A boa comunicação, portanto, não só tem influência no resultado da medida de reanimação, mas também no processamento psicológico da situação pelos familiares e, no melhor dos casos, pode evitar mal-entendidos e, portanto, decisões erradas.
Fonte: SGAIM Spring Congress, 4 de Maio de 2017, Lausanne
Literatura:
- Hunziker S, et al: O tempo de trabalho durante a reanimação cardiopulmonar é afectado pelo processo de formação de equipas: um ensaio prospectivo baseado em simuladores aleatórios. BMC Emerg Med 2009 Fev; 9: 3.
- Hunziker S, et al: Breves instruções de liderança melhoram a ressuscitação cardiopulmonar numa simulação de alta fidelidade: um ensaio controlado aleatório. Crit Care Med 2010 Abr; 38(4): 1086-1091.
- Cooper S, Wakelam A: Liderança das equipas de reanimação: ‘Liderança do Farol’. Ressuscitação 1999 Set; 42(1): 27-45.
- Streiff S, et al: A liderança em emergências médicas depende do género e da personalidade. Simul Healthc 2011 Abr; 6(2): 78-83.
- Lazarus RS: A psicologia do stress e do enfrentamento. Issues Ment Health Nurs 1985; 7(1-4): 399-418.
- Hunziker S, et al.: Dinâmica e associação de diferentes marcadores de stress agudo com o desempenho durante uma reanimação simulada. Ressuscitação 2012 Maio; 83(5): 572-578.

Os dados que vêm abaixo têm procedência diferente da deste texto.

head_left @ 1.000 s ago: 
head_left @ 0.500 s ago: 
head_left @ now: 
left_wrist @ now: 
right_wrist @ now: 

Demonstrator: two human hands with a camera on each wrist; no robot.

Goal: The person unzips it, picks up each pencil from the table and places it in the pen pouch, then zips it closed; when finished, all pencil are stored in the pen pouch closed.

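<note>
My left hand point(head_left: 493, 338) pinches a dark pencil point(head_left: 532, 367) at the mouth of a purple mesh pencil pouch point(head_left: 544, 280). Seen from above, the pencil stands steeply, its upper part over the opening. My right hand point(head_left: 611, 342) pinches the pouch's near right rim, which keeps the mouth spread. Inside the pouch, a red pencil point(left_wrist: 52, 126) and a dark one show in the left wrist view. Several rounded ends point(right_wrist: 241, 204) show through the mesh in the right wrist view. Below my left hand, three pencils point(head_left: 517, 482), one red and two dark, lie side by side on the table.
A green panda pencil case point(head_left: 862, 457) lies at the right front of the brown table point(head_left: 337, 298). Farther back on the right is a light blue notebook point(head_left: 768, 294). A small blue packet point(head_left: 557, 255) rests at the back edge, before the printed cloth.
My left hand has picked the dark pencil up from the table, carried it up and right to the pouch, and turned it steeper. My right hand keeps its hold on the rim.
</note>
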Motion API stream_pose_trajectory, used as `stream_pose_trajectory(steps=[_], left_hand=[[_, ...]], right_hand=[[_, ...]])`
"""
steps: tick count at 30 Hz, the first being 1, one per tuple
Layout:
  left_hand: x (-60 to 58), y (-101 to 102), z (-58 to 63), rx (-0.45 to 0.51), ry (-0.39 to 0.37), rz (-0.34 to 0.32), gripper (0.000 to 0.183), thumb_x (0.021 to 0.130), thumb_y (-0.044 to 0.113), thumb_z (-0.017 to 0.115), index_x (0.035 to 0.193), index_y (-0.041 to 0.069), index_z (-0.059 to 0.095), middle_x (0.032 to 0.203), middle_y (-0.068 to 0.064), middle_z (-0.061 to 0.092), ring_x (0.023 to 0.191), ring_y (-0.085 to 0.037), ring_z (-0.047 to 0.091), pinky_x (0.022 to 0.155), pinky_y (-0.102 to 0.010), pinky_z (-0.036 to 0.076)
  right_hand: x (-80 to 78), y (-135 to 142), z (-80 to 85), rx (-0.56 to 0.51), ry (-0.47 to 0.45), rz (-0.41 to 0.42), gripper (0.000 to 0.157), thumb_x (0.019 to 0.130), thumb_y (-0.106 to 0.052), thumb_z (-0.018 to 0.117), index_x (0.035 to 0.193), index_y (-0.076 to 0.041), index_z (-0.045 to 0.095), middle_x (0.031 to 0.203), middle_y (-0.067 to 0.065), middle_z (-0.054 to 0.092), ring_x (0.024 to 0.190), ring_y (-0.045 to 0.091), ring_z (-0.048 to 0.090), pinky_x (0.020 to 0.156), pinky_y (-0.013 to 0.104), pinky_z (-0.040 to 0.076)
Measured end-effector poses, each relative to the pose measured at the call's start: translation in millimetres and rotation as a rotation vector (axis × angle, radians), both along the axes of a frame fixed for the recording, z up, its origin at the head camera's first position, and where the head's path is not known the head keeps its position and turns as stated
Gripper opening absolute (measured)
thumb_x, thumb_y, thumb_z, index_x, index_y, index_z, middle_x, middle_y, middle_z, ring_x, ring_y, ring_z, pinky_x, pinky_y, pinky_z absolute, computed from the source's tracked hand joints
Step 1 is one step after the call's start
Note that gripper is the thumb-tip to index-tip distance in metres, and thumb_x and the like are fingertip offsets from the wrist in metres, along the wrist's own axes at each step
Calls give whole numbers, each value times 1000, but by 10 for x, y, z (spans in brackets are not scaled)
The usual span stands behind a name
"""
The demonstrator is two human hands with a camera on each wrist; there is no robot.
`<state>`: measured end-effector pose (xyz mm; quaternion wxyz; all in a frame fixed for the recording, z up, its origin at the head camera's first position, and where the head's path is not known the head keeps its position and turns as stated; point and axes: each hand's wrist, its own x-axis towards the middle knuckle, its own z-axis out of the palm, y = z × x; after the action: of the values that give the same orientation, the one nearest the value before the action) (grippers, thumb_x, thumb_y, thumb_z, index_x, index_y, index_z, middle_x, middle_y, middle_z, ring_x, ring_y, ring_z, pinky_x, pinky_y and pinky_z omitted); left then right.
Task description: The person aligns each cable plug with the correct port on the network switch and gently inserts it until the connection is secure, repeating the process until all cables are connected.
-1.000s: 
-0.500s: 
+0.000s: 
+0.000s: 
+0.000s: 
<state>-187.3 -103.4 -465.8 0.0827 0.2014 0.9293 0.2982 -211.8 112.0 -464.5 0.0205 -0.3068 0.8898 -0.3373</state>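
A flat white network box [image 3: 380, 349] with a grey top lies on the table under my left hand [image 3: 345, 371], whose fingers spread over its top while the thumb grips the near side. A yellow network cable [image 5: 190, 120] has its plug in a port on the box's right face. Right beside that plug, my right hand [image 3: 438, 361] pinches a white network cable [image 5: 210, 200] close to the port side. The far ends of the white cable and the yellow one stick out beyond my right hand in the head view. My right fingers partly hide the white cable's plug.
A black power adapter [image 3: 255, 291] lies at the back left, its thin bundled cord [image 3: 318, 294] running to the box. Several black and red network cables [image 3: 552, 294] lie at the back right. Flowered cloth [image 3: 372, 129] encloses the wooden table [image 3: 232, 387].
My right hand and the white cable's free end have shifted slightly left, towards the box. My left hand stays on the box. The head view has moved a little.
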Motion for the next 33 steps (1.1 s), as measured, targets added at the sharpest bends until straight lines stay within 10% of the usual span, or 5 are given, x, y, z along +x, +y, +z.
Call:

- Hess EP, et al: Tomada de decisão partilhada em doentes com dores no peito de baixo risco: ensaio pragmático prospectivo aleatório. BMJ 2016 Dez; 355: i6165.
- Zimmerli M, et al: Prevalência e factores de risco de distúrbio de stress pós-traumático em familiares de doentes em paragem cardíaca extra-hospitalar. Ressuscitação 2014 Jun; 85(6): 801-808.
- Lautrette A, et al: Uma estratégia de comunicação e brochura para familiares de doentes que morrem na UCI. N Engl J Med 2007 Fev; 356(5): 469-478.